Seminário aborda os cuidados com profissionais dos serviços de acolhimento institucional

  • Postado dia 20 de Agosto de 2014

A Vara Central da Infância e da Juventude do Fórum João Mendes Júnior promoveu hoje (20), em parceria com a Universidade Cruzeiro do Sul, o seminário Cuidando do Cuidador dos Serviços de Acolhimento Institucional da Infância e Juventude. O evento reuniu psicólogos, assistentes sociais, advogados, estudantes, servidores públicos e profissionais dos serviços de acolhimento institucional no Gade 9 de Julho – edifício que abriga gabinetes de desembargadores da Seção de Direito Privado do TJSP – e no auditório da universidade.
         
A abertura do seminário foi realizada pelo coordenador da Coordenadoria da Infância e da Juventude (CIJ) do Tribunal de Justiça, desembargador Eduardo Cortez de Freitas Gouvêa, e a juíza titular da Vara da Infância e da Juventude do Foro Central Cível, Dora Aparecida Martins.
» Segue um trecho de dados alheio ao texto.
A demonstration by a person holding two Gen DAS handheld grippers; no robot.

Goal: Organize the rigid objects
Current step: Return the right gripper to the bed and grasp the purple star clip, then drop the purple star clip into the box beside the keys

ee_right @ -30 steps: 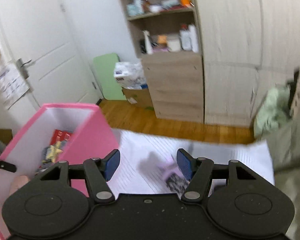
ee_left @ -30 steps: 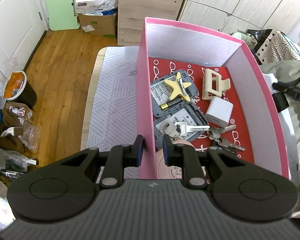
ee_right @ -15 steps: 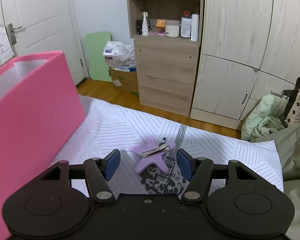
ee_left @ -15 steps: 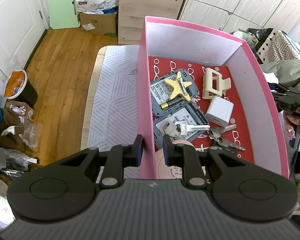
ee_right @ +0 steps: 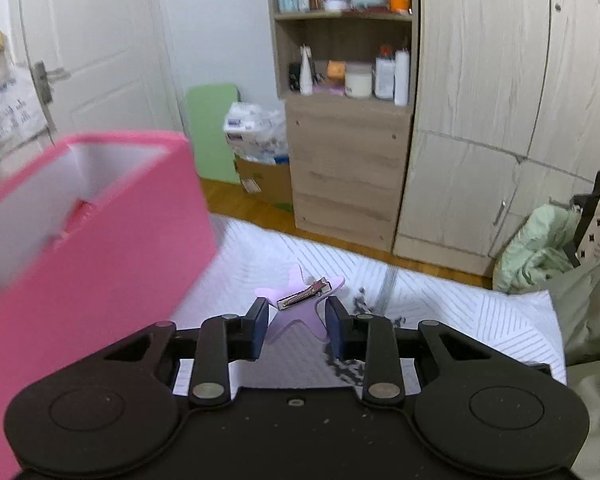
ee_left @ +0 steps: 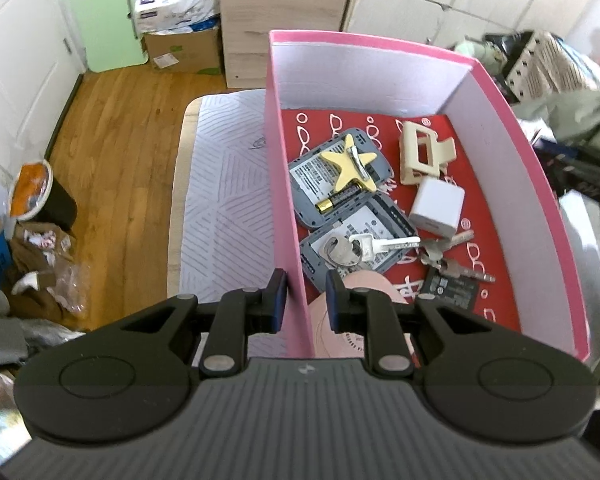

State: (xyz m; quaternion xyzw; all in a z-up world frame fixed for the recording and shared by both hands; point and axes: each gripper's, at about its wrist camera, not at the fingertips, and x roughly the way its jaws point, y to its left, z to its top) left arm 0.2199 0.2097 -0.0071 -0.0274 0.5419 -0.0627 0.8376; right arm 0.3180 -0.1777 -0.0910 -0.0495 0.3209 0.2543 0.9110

Eles explicaram que a ideia de reunir os educadores e cuidadores é aperfeiçoar o instrumental desses profissionais para que desempenhem o ofício da melhor maneira. “Todos que passam pelo setor precisam ter algo a mais, uma humanidade muito grande para se desdobrar e absorver os problemas. A tarefa não é fácil e, na maioria das vezes, vocês são as pessoas mais importantes para essas crianças”, declarou o desembargador.
         
O primeiro painel do encontro abordou a importância dos educadores no serviço de acolhimento institucional e trouxe a presença da psicóloga Yara Sayão, do educador social e mestre em psicologia educacional Nelson Aldá e da professora de psicologia Marcia Regina da Silva.
         
Yara Sayão explicou as principais atribuições do educador em relação à obrigação de cuidar e zelar. “Cuidar no sentido de estar atento às necessidades das crianças e de aprendizagem dela. Não somos mães nem pais, mas o trabalho educativo deve garantir a função materna (carinho, segurança e acolhimento) e a paterna (regras e disciplinas)”, disse. Nelson Aldá esclareceu que “as crianças do acolhimento precisam ter um significado importante na vida de cada cuidador e estes precisam desenvolver a capacidade de acolher integralmente”. Marcia Regina da Silva finalizou a primeira mesa do evento esclarecendo que não existe uma ‘borracha psíquica’ para apagar as cicatrizes das violências nas crianças e nos adolescentes, mas enquanto elas estão sob os cuidados dos educadores, todo contato que houver é significativo.
         
O segundo painel da manhã foi composto pela juíza Dora Aparecida Martins e a psicóloga Isabel Cristina Bueno da Silva, que propiciaram um espaço de debates entre os participantes sobre questões de políticas públicas, como supervisão ao atendimento, e se os valores repassados suprem a necessidade do serviço.
         
À tarde foram realizadas oficinas com educadores e técnicos acerca de discussão de casos envolvendo o cotidiano no abrigo, o trabalho com as famílias e a situação dos trabalhadores de serviços de acolhimento institucional. Ao final do evento, a juíza Dora Aparecida Martins e a professora Marcia Regina da Silva apresentaram os resultados do que foi discutido nos painéis e os participantes receberem certificados.